Ayn Rand and Atlas Shrugged






“It is not a novel that should be thrown aside lightly.

It should be thrown with great force.”

Dorothy Parker about Atlas Shrugged by Ayn Rand


Disclaimer: I say from the beginning, I have not read the book. I was advised to read it, and I got as far as Wikipedia. Which raises the question, why do I write about Ayn Rand? Thanks for asking ... she coined one of my favourite aphorisms, which features very early on in my book en.light.en.ment, namely on page III:






Ayn Rand



Wikipedia:  Atlas ShruggedKirkus review "... and one can count, too, on ... the intellectual snob appeal of those who like to feel they've plumbed a new code of ethics ..." 


The novel was generally disliked by critics. Rand scholar Mimi Reisel Gladstein later wrote that "reviewers seemed to vie with each other in a contest to devise the cleverest put-downs".


One called it "execrable claptrap", while another said it showed "remorseless hectoring and prolixity". In the Saturday Review, Helen Beal Woodward said that the novel was written with "dazzling virtuosity" but was "shot through with hatred".


Granville Hicks in The New York Times Book Review, said the book was "written out of hate". 


The reviewer for Time magazine asked: "Is it a novel? Is it a nightmare? Is it Superman - in the comic strip or the Nietzschean version?"


In the National Review, Whittaker Chambers called Atlas Shrugged "sophomoric" and "remarkably silly", and said it "can be called a novel only by devaluing the term".


The writer John Rogers said: "There are two novels that can change a bookish fourteen-year-old's life: The Lord of the Rings and Atlas Shrugged. One is a childish fantasy that often engenders a lifelong obsession with its unbelievable heroes, leading to an emotionally stunted, socially crippled adulthood, unable to deal with the real world. The other, of course, involves orcs."




The Virtue of Stupidity:

A Critique of Ayn Rand and “Objectivism"


"The so-called philosophy of Ayn Rand, known as Objectivism, has become a rather odious cult in the United States. Europeans find it baffling, while academic philosophers use it as opening for easy jokes. If a philosophy conference is getting especially dull and grim you can simply say the name Ayn Rand and you will get at least a few amusing jabs at her.


"Followers of Rand are impervious to any criticisms of her work however. When one mentions the obvious problems and contradictions in her work they are greeted with an almost religious parroting of her maxims.

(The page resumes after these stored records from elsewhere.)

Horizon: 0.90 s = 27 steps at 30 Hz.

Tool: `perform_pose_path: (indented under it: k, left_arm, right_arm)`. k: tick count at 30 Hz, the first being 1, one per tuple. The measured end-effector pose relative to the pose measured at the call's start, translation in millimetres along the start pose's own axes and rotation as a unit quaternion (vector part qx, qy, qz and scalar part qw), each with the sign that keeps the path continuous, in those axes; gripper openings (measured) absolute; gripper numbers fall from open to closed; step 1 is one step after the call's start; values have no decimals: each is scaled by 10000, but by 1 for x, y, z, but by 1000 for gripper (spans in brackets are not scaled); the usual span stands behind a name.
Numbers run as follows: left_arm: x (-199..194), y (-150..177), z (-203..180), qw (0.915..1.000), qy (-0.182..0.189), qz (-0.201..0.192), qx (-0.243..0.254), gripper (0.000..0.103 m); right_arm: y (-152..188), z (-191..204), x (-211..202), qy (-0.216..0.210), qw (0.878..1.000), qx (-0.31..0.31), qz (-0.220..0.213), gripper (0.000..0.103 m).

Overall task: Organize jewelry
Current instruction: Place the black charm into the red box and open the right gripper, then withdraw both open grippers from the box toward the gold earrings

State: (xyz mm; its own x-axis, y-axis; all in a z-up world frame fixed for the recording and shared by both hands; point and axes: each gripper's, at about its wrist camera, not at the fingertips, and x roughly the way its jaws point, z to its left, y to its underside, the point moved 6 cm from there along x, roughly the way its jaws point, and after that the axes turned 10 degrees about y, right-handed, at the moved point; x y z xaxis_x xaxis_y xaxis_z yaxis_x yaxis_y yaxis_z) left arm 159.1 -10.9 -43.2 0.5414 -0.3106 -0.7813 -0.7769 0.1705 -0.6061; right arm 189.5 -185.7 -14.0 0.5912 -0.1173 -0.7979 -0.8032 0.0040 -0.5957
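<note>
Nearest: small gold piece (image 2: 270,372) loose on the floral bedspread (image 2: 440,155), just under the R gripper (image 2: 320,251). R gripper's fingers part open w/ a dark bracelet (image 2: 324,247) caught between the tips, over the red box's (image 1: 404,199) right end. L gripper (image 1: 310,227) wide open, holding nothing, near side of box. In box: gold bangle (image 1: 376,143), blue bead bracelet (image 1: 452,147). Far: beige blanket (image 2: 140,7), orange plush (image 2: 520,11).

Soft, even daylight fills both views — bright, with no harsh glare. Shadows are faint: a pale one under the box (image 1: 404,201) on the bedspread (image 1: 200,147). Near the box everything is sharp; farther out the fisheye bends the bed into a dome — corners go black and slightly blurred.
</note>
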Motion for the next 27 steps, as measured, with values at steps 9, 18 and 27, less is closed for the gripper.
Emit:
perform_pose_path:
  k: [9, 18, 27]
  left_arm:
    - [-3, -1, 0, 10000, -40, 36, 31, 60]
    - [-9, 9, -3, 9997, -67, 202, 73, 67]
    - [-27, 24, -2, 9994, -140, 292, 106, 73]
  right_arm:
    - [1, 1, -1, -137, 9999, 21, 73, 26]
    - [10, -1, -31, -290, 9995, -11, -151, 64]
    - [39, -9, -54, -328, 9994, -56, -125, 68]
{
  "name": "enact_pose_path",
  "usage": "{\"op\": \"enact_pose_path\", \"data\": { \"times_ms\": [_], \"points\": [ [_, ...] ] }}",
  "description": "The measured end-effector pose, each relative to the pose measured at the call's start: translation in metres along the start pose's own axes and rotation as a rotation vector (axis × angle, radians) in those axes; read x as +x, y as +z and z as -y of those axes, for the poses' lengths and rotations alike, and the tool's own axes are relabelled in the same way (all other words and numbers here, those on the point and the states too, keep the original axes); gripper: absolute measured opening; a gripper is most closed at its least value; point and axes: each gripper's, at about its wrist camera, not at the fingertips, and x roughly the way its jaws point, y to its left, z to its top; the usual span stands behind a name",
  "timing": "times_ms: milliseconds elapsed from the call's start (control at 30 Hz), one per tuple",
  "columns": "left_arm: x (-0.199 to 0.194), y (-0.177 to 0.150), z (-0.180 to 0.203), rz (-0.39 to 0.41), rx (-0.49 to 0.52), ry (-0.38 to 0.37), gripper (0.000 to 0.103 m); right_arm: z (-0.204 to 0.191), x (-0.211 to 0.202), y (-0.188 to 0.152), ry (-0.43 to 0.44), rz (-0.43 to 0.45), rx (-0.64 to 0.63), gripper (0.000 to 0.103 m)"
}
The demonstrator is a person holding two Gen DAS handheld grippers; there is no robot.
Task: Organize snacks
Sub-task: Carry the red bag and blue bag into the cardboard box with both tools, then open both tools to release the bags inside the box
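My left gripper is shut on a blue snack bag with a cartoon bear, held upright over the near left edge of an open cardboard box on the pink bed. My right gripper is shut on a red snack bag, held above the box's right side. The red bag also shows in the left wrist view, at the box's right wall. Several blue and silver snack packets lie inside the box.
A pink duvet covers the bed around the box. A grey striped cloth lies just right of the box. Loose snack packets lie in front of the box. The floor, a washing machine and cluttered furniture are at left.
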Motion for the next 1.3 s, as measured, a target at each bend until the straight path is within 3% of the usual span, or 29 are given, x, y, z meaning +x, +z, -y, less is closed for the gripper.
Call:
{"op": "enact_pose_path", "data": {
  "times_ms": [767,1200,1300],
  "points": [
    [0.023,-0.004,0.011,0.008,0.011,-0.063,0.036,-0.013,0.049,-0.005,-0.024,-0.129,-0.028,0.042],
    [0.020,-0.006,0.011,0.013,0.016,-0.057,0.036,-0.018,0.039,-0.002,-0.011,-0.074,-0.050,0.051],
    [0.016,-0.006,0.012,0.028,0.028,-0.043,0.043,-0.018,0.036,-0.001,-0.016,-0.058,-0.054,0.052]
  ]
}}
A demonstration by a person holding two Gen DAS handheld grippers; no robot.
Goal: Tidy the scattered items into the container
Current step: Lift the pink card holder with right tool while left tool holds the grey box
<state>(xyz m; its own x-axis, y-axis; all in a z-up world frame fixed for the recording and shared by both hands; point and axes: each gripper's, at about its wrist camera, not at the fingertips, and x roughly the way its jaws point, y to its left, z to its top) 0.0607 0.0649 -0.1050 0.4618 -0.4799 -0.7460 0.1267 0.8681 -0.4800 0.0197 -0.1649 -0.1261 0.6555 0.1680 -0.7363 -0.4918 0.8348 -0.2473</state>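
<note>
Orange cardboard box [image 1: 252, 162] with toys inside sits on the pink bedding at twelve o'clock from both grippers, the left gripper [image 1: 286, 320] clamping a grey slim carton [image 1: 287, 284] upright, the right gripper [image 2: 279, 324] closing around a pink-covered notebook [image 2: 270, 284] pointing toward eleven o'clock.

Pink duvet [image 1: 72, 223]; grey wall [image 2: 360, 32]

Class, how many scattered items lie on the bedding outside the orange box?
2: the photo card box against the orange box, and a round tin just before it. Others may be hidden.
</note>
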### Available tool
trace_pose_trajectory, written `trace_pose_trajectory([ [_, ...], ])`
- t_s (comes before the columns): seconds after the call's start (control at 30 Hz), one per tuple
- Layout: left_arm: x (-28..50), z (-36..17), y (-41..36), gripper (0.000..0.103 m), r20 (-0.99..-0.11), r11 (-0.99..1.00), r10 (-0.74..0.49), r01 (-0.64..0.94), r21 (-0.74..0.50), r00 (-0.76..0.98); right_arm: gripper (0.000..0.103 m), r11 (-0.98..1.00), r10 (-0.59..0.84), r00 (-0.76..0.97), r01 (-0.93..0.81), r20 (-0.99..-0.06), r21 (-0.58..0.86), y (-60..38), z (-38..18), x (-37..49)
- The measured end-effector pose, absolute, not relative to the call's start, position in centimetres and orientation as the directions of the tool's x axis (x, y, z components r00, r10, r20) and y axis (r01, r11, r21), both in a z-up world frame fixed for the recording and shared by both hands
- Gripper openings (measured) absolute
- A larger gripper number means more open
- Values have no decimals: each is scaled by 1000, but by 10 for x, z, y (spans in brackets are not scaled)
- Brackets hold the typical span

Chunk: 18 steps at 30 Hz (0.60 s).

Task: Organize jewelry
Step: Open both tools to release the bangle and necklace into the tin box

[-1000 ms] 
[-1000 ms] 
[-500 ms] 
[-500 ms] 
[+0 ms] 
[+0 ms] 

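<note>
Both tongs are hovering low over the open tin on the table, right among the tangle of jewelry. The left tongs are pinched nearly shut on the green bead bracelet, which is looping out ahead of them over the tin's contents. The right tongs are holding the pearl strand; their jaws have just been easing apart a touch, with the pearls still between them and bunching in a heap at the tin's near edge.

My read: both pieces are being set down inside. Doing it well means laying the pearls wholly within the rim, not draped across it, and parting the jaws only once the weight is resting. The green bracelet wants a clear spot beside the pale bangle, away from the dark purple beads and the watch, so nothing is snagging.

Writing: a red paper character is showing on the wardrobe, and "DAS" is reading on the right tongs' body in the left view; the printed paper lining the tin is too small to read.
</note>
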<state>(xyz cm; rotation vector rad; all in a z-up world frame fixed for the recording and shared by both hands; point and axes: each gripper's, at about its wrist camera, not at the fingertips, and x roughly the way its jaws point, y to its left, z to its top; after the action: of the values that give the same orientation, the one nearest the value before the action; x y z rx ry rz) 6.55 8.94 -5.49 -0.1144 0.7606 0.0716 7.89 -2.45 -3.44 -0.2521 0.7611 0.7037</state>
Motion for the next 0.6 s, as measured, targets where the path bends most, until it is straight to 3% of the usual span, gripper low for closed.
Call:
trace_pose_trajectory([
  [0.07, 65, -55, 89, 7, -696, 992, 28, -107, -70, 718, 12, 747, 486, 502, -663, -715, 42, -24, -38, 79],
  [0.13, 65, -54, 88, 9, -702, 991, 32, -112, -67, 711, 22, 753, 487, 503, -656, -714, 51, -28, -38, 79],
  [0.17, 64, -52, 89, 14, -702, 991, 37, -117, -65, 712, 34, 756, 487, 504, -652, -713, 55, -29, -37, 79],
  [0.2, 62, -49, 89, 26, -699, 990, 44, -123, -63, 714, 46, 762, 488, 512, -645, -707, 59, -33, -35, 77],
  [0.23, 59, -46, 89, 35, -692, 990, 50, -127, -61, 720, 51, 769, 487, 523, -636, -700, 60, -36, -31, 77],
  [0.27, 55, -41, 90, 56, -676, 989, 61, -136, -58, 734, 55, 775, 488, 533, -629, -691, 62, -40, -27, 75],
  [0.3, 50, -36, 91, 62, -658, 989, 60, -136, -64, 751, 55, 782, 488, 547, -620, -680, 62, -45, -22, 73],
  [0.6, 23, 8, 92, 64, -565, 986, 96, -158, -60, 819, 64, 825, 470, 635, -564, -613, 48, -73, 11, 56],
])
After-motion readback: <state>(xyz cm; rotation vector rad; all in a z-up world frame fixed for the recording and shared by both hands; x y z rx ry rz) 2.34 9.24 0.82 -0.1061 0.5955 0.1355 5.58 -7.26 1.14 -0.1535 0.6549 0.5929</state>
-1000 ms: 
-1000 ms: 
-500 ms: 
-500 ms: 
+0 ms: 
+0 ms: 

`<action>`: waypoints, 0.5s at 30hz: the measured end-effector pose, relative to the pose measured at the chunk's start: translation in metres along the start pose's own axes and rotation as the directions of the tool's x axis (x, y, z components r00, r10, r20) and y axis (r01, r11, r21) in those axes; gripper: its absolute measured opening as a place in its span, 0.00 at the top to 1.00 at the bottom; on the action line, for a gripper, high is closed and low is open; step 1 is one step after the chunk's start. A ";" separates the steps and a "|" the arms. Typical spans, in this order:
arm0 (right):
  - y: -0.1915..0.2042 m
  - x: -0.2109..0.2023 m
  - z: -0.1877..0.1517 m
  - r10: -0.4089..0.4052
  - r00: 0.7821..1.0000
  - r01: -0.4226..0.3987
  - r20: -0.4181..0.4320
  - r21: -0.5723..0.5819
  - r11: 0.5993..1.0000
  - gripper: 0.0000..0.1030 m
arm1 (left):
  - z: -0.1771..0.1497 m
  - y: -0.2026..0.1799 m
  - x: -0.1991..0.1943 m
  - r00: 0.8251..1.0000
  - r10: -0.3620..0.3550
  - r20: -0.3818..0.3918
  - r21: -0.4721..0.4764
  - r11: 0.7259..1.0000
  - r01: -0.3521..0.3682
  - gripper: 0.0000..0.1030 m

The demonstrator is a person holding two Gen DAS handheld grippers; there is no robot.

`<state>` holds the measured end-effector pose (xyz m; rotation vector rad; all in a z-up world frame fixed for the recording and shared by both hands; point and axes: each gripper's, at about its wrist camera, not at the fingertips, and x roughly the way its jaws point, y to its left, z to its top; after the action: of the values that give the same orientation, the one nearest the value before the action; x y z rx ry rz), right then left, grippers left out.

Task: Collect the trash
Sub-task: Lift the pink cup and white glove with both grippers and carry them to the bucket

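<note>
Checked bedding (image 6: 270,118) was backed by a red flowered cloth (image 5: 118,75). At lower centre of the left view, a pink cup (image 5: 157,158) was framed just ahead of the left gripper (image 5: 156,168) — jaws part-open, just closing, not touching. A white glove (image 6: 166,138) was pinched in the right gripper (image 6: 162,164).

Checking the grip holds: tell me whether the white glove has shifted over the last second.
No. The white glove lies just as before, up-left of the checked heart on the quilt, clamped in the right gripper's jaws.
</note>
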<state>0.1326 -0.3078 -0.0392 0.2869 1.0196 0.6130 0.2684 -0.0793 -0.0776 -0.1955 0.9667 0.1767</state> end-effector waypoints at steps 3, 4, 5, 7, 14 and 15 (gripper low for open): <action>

Maxims are really all they are  (and I am grateful for one of them, see above, CB)  because Rand rarely gives justification for any of her claims but simply states her point of view as emphatically as possible and then she (or her followers) accuses anybody who disagrees as being irrational ..." 


The article is lengthy, very lengthy (and obviously controversial) ... but enlightening reading nonetheless, for anyone interested in philosophy and epistemology (the theory of knowledge; epistemology is the investigation of what distinguishes justified belief from opinion).


Objectivism (Wikipedia):


"Objectivism's central tenets are that reality exists independently of consciousness, that human beings have direct contact with reality through sense perception, that one can attain objective knowledge from perception through the process of concept formation and inductive logic, that the proper moral purpose of one's life is the pursuit of one's own happiness (rational self-interest), that the only social system consistent with this morality is one that displays full respect for individual rights embodied in laissez-faire capitalism ...

 

"Academic philosophers have mostly ignored or rejected Rand's philosophy. Nonetheless, Objectivism has been a significant influence among libertarians and American conservatives."


The reason why I was interested in Objectivism is that Rand characterized it as "a philosophy for living on earth", grounded in reality, and aimed at defining human nature and the nature of the world in which we live. The name "Objectivism" derives from the idea that human knowledge and values are objective: they exist and are determined by the nature of reality, to be discovered by one's mind, and are not created by the thoughts one has.


The reason why I am blindsided by Rand is that this seems ever so reasonable ... until one realises that at the core of her philosophy is "the concept of man as a heroic being, with his own happiness as the moral purpose of his life", which leads to laissez-faire capitalism with its denial of altruism. Conservatives and libertarians (in America politician Paul Ryan and Justice Clarence Thomas) wallow in this sort of unsociable ideology.